» WHAT THE TASK ASKS
Copy the data exactly. No line may be skipped.

[Items from a dataset]
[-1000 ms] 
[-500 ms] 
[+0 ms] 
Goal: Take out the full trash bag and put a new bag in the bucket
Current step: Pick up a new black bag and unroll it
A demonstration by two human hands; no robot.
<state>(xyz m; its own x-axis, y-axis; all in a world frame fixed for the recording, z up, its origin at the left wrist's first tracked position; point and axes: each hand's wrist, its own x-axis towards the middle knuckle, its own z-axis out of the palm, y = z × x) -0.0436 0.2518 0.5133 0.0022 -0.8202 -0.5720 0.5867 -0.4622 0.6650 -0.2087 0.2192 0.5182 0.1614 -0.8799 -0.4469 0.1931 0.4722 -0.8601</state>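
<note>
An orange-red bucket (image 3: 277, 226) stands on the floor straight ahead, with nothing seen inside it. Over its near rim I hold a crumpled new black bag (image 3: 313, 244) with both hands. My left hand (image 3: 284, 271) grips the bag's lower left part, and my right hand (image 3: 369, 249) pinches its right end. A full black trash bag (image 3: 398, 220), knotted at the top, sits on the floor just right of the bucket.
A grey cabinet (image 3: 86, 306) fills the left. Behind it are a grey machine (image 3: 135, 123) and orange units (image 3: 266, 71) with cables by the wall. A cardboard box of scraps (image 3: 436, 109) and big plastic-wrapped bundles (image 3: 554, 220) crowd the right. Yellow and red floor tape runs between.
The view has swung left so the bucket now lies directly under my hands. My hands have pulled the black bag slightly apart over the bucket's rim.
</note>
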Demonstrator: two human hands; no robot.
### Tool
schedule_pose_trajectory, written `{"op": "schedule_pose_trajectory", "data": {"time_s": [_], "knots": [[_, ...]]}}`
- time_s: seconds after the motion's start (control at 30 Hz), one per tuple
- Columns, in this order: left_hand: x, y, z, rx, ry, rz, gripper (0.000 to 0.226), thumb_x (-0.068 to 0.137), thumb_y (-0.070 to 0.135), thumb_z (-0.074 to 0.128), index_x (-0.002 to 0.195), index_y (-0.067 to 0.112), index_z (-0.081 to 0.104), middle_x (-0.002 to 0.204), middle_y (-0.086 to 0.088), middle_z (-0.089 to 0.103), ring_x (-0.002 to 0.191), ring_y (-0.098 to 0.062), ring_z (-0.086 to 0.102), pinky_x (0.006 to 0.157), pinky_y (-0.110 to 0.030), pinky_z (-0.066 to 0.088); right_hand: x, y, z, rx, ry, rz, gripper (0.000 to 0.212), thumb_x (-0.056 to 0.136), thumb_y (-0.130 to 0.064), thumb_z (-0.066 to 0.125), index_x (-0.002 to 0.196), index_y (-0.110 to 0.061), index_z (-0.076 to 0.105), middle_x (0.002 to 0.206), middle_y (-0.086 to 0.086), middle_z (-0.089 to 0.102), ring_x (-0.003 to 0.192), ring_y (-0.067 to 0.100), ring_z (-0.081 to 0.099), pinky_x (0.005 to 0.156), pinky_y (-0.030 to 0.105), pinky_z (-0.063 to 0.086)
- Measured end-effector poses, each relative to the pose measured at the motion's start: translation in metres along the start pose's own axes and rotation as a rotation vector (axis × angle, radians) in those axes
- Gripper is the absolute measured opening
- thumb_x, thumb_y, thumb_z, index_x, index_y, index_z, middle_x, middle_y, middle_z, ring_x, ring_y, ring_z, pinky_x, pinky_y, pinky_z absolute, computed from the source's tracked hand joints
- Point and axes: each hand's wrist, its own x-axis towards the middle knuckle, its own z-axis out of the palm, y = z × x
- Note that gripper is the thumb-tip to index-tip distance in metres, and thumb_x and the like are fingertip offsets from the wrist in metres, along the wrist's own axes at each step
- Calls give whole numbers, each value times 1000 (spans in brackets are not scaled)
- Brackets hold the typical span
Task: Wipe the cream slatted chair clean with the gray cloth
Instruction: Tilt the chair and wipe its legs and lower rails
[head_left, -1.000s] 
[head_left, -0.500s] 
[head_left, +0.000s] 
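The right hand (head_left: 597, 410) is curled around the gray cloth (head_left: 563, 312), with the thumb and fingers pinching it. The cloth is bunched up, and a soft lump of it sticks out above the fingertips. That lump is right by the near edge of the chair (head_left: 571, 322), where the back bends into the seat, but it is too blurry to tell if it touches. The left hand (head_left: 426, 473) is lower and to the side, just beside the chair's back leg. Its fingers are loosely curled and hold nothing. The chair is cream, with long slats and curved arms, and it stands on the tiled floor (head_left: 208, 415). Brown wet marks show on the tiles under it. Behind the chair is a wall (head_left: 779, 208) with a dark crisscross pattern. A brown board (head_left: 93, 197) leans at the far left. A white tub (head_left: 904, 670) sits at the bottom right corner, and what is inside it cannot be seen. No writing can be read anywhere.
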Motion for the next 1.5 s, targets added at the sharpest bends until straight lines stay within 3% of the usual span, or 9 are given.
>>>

» WORKED SOLUTION
[-1000 ms] 
[-500 ms] 
[+0 ms] 
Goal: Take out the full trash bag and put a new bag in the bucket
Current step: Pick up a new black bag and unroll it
A demonstration by two human hands; no robot.
<state>(xyz m; its own x-axis, y-axis; all in a world frame fixed for the recording, z up, its origin at the left wrist's first tracked position; point and axes: each hand's wrist, its own x-axis towards the middle knuckle, its own z-axis out of the palm, y = z × x) -0.0436 0.2518 0.5133 0.0022 -0.8202 -0.5720 0.5867 -0.4622 0.6650 -0.2087 0.2192 0.5182 0.1614 -0.8799 -0.4469 0.1931 0.4722 -0.8601</state>
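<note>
An orange-red bucket (image 3: 277, 226) stands on the floor straight ahead, with nothing seen inside it. Over its near rim I hold a crumpled new black bag (image 3: 313, 244) with both hands. My left hand (image 3: 284, 271) grips the bag's lower left part, and my right hand (image 3: 369, 249) pinches its right end. A full black trash bag (image 3: 398, 220), knotted at the top, sits on the floor just right of the bucket.
A grey cabinet (image 3: 86, 306) fills the left. Behind it are a grey machine (image 3: 135, 123) and orange units (image 3: 266, 71) with cables by the wall. A cardboard box of scraps (image 3: 436, 109) and big plastic-wrapped bundles (image 3: 554, 220) crowd the right. Yellow and red floor tape runs between.
The view has swung left so the bucket now lies directly under my hands. My hands have pulled the black bag slightly apart over the bucket's rim.
</note>
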Demonstrator: two human hands; no robot.
### Tool
schedule_pose_trajectory, written `{"op": "schedule_pose_trajectory", "data": {"time_s": [_], "knots": [[_, ...]]}}`
- time_s: seconds after the motion's start (control at 30 Hz), one per tuple
- Columns, in this order: left_hand: x, y, z, rx, ry, rz, gripper (0.000 to 0.226), thumb_x (-0.068 to 0.137), thumb_y (-0.070 to 0.135), thumb_z (-0.074 to 0.128), index_x (-0.002 to 0.195), index_y (-0.067 to 0.112), index_z (-0.081 to 0.104), middle_x (-0.002 to 0.204), middle_y (-0.086 to 0.088), middle_z (-0.089 to 0.103), ring_x (-0.002 to 0.191), ring_y (-0.098 to 0.062), ring_z (-0.086 to 0.102), pinky_x (0.006 to 0.157), pinky_y (-0.110 to 0.030), pinky_z (-0.066 to 0.088); right_hand: x, y, z, rx, ry, rz, gripper (0.000 to 0.212), thumb_x (-0.056 to 0.136), thumb_y (-0.130 to 0.064), thumb_z (-0.066 to 0.125), index_x (-0.002 to 0.196), index_y (-0.110 to 0.061), index_z (-0.076 to 0.105), middle_x (0.002 to 0.206), middle_y (-0.086 to 0.086), middle_z (-0.089 to 0.102), ring_x (-0.003 to 0.192), ring_y (-0.067 to 0.100), ring_z (-0.081 to 0.099), pinky_x (0.005 to 0.156), pinky_y (-0.030 to 0.105), pinky_z (-0.063 to 0.086)
- Measured end-effector poses, each relative to the pose measured at the motion's start: translation in metres along the start pose's own axes and rotation as a rotation vector (axis × angle, radians) in those axes
- Gripper is the absolute measured opening
- thumb_x, thumb_y, thumb_z, index_x, index_y, index_z, middle_x, middle_y, middle_z, ring_x, ring_y, ring_z, pinky_x, pinky_y, pinky_z absolute, computed from the source's tracked hand joints
- Point and axes: each hand's wrist, its own x-axis towards the middle knuckle, its own z-axis out of the palm, y = z × x
- Note that gripper is the thumb-tip to index-tip distance in metres, and thumb_x and the like are fingertip offsets from the wrist in metres, along the wrist's own axes at each step
- Calls give whole numbers, each value times 1000 (spans in brackets are not scaled)
- Brackets hold the typical span
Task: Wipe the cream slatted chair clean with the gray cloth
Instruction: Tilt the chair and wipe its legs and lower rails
[head_left, -1.000s] 
[head_left, -0.500s] 
[head_left, +0.000s] 
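The right hand (head_left: 597, 410) is curled around the gray cloth (head_left: 563, 312), with the thumb and fingers pinching it. The cloth is bunched up, and a soft lump of it sticks out above the fingertips. That lump is right by the near edge of the chair (head_left: 571, 322), where the back bends into the seat, but it is too blurry to tell if it touches. The left hand (head_left: 426, 473) is lower and to the side, just beside the chair's back leg. Its fingers are loosely curled and hold nothing. The chair is cream, with long slats and curved arms, and it stands on the tiled floor (head_left: 208, 415). Brown wet marks show on the tiles under it. Behind the chair is a wall (head_left: 779, 208) with a dark crisscross pattern. A brown board (head_left: 93, 197) leans at the far left. A white tub (head_left: 904, 670) sits at the bottom right corner, and what is inside it cannot be seen. No writing can be read anywhere.
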Motion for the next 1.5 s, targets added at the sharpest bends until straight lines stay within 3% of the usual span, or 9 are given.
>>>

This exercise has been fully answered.